DATA BLOCK:
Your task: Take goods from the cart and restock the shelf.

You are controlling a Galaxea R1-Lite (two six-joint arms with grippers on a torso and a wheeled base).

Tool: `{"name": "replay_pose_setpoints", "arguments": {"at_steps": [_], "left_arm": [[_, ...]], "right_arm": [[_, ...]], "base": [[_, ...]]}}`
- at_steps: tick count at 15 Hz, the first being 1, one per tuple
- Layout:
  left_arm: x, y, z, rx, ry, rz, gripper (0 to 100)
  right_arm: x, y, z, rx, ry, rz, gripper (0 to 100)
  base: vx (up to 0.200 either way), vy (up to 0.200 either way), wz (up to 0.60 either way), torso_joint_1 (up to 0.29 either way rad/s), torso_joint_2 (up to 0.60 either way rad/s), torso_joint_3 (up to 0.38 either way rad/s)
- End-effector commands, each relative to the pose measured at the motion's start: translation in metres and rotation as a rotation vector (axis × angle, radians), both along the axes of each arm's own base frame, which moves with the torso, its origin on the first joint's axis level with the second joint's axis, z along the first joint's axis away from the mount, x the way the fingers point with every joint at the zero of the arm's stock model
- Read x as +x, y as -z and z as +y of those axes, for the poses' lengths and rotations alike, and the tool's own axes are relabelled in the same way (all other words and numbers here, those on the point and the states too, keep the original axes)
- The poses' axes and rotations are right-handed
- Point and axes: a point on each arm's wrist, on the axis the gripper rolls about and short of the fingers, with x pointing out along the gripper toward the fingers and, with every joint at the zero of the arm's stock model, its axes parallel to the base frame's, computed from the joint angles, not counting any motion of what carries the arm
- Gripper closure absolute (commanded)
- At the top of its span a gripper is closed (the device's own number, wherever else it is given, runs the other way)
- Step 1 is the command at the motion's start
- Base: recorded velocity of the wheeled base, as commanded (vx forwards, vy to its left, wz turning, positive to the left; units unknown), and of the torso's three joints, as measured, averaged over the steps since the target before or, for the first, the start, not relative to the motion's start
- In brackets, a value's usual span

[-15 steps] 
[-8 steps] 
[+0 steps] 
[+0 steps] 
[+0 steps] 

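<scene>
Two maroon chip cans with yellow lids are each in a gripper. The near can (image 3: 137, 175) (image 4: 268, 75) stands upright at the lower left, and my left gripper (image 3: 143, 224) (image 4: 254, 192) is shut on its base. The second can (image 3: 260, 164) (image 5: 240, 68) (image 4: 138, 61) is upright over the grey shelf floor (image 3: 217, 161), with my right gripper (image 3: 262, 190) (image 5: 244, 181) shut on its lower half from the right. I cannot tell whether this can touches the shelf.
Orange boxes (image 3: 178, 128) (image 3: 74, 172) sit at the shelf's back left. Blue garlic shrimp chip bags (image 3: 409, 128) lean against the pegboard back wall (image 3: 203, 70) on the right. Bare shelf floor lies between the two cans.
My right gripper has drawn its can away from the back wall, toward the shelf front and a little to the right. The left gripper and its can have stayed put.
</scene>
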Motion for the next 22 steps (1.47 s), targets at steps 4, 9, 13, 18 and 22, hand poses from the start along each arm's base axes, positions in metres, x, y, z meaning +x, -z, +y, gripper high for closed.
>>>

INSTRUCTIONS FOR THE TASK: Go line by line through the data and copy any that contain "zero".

EXERCISE OUTPUT:
- End-effector commands, each relative to the pose measured at the motion's start: translation in metres and rotation as a rotation vector (axis × angle, radians), both along the axes of each arm's own base frame, which moves with the torso, its origin on the first joint's axis level with the second joint's axis, z along the first joint's axis away from the mount, x the way the fingers point with every joint at the zero of the arm's stock model
- Point and axes: a point on each arm's wrist, on the axis the gripper rolls about and short of the fingers, with x pointing out along the gripper toward the fingers and, with every joint at the zero of the arm's stock model, its axes parallel to the base frame's, computed from the joint angles, not counting any motion of what carries the arm

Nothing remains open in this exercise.